Sports Traditions as Important During Holidays as Turkey, Gifts Under the Tree

Filed under: Holidays

Turkey Bowl 2008

The annual Becher-Ware Turkey Bowl. Credit: Gary Becher

Thanksgiving means family gatherings for some and pumpkin pie for others. For Scott Becher, it means the annual Becher-Ware Turkey Bowl.

"It started in 1991 with seven of us playing a little touch football to kill some time on Thanksgiving. Now it's 35 family members literally of all ages. This year we'll meet two new members -- one born in early November, the other a month ago," wrote Becher, an original Turkey Bowl participant, in an email to ParentDish.

No, the infants won't play. Not this year, anyway.

Sports run deep in our holiday traditions. From football games in the backyard to ski vacations on the slopes, they bring us closer. Depending on the activity -- full-court basketball, Frisbee golf -- they also help work off the second and third helpings of Thanksgiving dinner we promised not to eat this year but did anyway.
One of the best things about holiday sports traditions, though, is sharing them with children. A few years back, Scott Lowe started one at Thanksgiving that's half football game half birthday party for his son Devin, 11.

"Devin's birthday is Nov. 28 and falls on Thanksgiving weekend, so I called it the 'Devin Lowe Birthday and Turkey Bowl,'" Lowe wrote in an email to ParentDish. Dad prints special programs and outfits all players with numbered shirts. The main event is a flag football game in which he plays quarterback for both teams so everyone gets a turn to score a touchdown. "The first year we had 11 kids show up. The next year it grew to 21 and now we actually have kids begging to be invited," Lowe explained.

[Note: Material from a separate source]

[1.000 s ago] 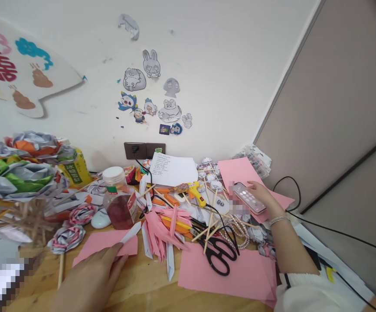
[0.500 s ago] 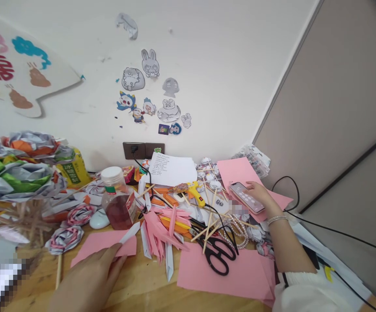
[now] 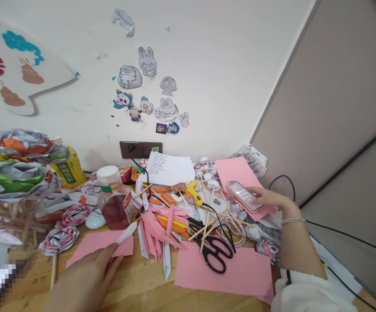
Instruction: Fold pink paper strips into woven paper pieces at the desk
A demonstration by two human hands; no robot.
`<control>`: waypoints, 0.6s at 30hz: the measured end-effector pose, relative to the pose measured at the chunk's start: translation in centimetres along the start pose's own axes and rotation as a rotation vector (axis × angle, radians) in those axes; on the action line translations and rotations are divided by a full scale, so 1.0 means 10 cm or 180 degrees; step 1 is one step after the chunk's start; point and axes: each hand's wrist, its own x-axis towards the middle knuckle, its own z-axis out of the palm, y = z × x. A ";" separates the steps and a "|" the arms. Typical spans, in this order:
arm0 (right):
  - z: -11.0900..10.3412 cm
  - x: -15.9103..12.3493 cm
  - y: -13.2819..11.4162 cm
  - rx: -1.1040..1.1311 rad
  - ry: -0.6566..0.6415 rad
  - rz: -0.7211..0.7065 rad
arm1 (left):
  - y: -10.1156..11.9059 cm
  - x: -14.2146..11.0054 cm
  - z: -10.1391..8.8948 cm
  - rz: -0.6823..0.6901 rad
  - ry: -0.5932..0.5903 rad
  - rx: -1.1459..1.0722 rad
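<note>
My left hand (image 3: 86, 275) is closed at the front left, pinching a folded white paper strip (image 3: 126, 233). Beneath the strip lies a pink paper sheet (image 3: 90, 243) on the wooden table. At the right my right hand (image 3: 270, 199) grips the right side of a smartphone (image 3: 244, 196), with a digit over its lit screen of round keys. Behind the phone is another pink sheet (image 3: 236, 168). Between my hands are a pile of folded pink and white strips (image 3: 153, 234) and black-handled scissors (image 3: 216, 255), which rest on more pink paper (image 3: 204, 277).
A jar of dark red liquid (image 3: 113, 212) stands beside paper flowers (image 3: 59, 239). A yellow glue gun (image 3: 193, 193) lies among wooden sticks, its cord running forward. Pearl strings (image 3: 238, 232) lie near the phone. A written sheet (image 3: 171, 169) leans toward the wall.
My right hand has shifted right along the phone, and its fingers now sit at the phone's right side. The screen shows round keys more clearly. My left hand keeps its pinch.
</note>
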 end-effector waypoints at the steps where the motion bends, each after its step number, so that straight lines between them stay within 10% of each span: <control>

Christmas sports traditions often are built around watching rather than playing. Some families jet off to support their favorite football team in a college bowl game. "Although many families consider these types of trips once in a lifetime experiences, many families will travel to these events year after year. The great thing is they can travel to cities such as Phoenix, Miami, New Orleans, Southern California and each experience is different yet the same," Robert Tuchman, a sports travel planner and author of "The 100 Sporting Events You Must See Live," noted in an email to ParentDish.

Scott Becher's
homegrown game sounds like as much fun. The Bechers and the Wares -- Becher's sister is married to a Ware -- gather at her home in North Caldwell, N.J., with relatives coming from as far away as California and Florida (where Becher lives).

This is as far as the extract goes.